## Reinforcement Learning
#### Reinforcement Learning is a common Machine Learning techniques where the model learns through trail and error. Reinforcement Learning is commonly used for video games, and robotics. The common features of RL are listed below:
- Agent: Learner who decides where to move
- Policy: A rule that guides the decision process of the agent
- Environment: The area in where all possible states are
- State: Current state of agent
- Action: The act of moving from one state to another
- Goal State: the state which agent is looking for. This is the state with reward.

## Robot Game
#### In this game we will focus on a robot who will try to make all rooms(states); A, B, C, D clean. The environemnt consists of these four rooms, and will be reffered to as states.
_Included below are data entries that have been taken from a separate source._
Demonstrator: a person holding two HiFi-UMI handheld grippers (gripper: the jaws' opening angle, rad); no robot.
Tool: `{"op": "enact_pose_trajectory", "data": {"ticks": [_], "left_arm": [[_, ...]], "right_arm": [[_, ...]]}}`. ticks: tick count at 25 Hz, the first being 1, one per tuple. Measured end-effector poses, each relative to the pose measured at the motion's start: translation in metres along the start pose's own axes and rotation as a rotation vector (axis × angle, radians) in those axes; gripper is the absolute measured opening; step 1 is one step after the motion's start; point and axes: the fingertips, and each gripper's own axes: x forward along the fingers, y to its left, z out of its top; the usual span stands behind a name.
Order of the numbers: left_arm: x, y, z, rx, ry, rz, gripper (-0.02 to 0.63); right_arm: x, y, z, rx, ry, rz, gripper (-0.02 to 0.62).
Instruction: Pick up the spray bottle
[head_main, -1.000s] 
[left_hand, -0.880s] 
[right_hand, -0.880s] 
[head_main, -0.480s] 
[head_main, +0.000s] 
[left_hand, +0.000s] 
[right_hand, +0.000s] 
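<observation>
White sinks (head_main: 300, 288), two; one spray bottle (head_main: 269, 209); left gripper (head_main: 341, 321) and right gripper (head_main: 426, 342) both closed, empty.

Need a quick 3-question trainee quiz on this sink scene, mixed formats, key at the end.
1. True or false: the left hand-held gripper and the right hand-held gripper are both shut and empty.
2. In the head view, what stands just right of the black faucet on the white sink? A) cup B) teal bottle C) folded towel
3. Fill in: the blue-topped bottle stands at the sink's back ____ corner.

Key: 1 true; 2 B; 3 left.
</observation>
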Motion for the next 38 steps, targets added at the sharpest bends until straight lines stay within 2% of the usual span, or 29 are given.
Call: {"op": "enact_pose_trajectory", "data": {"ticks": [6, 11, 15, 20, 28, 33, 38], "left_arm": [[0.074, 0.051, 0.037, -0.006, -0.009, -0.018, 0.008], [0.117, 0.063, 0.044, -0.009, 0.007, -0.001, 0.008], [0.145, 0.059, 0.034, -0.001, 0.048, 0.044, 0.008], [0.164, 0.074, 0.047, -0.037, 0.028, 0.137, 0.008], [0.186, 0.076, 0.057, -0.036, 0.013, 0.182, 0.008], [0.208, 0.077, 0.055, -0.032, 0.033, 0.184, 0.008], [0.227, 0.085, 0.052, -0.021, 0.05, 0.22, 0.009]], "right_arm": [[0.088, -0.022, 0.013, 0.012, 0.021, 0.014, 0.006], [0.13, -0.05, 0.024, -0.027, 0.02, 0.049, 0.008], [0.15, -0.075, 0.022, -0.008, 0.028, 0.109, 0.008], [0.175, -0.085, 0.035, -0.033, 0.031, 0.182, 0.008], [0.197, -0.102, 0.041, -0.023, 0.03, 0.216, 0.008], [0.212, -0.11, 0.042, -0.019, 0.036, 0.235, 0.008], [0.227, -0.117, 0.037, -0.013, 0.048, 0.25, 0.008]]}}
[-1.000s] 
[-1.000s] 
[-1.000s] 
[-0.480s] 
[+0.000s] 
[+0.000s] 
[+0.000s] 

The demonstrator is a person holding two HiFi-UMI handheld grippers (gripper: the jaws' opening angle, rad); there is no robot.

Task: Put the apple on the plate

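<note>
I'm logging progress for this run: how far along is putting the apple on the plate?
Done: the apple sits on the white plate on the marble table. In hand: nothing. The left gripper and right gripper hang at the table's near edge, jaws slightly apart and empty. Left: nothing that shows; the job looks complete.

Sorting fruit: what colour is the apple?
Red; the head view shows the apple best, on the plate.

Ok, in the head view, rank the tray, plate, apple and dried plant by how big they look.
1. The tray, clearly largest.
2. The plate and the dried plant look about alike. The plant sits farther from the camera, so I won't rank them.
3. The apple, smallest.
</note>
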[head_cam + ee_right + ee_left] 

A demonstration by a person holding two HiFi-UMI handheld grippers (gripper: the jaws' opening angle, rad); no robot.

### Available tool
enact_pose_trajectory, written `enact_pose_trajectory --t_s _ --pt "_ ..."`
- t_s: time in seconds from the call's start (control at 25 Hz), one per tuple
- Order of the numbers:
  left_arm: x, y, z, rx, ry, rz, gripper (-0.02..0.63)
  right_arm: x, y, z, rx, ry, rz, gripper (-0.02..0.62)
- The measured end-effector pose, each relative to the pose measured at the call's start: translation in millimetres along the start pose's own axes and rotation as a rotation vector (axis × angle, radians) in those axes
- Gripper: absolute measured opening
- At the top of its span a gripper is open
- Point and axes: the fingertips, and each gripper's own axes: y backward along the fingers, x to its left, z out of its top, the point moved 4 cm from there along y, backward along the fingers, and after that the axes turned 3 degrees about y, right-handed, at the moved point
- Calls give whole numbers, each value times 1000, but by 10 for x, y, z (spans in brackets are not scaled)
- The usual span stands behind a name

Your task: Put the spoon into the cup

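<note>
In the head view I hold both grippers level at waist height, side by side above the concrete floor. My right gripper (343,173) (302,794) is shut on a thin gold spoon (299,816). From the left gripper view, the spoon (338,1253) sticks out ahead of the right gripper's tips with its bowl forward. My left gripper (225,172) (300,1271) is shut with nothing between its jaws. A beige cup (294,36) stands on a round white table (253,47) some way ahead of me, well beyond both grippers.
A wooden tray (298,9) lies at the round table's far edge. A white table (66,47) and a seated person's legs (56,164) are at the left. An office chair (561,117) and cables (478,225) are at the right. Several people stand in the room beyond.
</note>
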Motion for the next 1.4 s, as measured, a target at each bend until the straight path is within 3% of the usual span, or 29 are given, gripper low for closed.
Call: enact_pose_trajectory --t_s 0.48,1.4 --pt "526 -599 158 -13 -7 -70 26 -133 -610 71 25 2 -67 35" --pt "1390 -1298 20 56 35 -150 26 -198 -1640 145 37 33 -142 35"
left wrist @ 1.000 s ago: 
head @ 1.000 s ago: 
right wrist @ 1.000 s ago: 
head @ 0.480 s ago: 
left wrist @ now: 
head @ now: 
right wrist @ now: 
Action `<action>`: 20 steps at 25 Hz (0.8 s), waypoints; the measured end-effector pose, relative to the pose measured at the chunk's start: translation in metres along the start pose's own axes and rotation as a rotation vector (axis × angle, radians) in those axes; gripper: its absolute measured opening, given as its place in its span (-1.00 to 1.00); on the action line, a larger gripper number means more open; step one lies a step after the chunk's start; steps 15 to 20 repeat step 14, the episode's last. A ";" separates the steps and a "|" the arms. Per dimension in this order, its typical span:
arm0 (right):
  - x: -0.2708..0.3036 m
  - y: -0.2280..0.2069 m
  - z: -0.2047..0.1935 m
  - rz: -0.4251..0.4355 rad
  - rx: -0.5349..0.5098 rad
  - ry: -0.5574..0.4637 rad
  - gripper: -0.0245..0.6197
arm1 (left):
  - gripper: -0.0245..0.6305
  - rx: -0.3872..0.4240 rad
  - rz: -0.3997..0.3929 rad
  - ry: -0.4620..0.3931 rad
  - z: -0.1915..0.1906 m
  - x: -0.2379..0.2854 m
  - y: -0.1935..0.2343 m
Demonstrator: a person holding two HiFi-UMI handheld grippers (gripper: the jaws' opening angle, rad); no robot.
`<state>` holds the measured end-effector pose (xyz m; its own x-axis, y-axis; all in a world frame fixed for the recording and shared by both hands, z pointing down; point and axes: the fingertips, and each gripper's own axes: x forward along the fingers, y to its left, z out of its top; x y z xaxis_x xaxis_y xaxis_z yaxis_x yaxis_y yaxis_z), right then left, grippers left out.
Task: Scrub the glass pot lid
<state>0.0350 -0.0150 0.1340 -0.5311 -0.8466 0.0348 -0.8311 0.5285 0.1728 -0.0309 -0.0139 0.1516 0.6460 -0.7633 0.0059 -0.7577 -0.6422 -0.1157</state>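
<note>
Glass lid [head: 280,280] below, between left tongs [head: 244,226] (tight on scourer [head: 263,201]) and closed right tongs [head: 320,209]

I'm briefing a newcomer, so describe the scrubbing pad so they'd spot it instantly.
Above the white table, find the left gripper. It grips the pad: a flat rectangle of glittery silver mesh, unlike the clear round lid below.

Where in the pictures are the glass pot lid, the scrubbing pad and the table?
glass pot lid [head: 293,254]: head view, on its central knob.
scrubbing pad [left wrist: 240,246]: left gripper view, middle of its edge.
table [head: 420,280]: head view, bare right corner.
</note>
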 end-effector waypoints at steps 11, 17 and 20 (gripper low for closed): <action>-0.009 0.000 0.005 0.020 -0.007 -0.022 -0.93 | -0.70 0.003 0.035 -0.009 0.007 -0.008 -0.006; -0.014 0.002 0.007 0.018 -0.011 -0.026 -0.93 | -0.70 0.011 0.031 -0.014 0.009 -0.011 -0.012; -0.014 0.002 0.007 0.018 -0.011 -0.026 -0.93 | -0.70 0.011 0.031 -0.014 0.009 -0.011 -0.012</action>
Using the policy_evaluation function, we will find the state values, s1, s2, s3, s4. Rewards of each actios are listed below:
- Each movement between the rooms has a reward of −0.04.
- Suck action has a reward of −0.1.
- Reaching the terminal state s5 will lead to a reward of 1.0.
- The discount factor is γ = 0.9.

In [1]:
import numpy as np

# The robot aims to clean the dusts in room D. The layout of the rooms are shown below.
# --------------
# |  A  |  B   |
# --------------
# |  C  | .D.  |
# --------------

# Define states
states = [
    's1',  # at A, D uncleaned
    's2',  # at B, D uncleaned
    's3',  # at C, D uncleaned
    's4',  # at D, D uncleaned
    's5'   # at D, D cleaned
]

# Terminal state is s5, where D is cleaned
terminal_states = ['s5']

# Define actions
actions = ['left', 'right', 'up', 'down', 'suck']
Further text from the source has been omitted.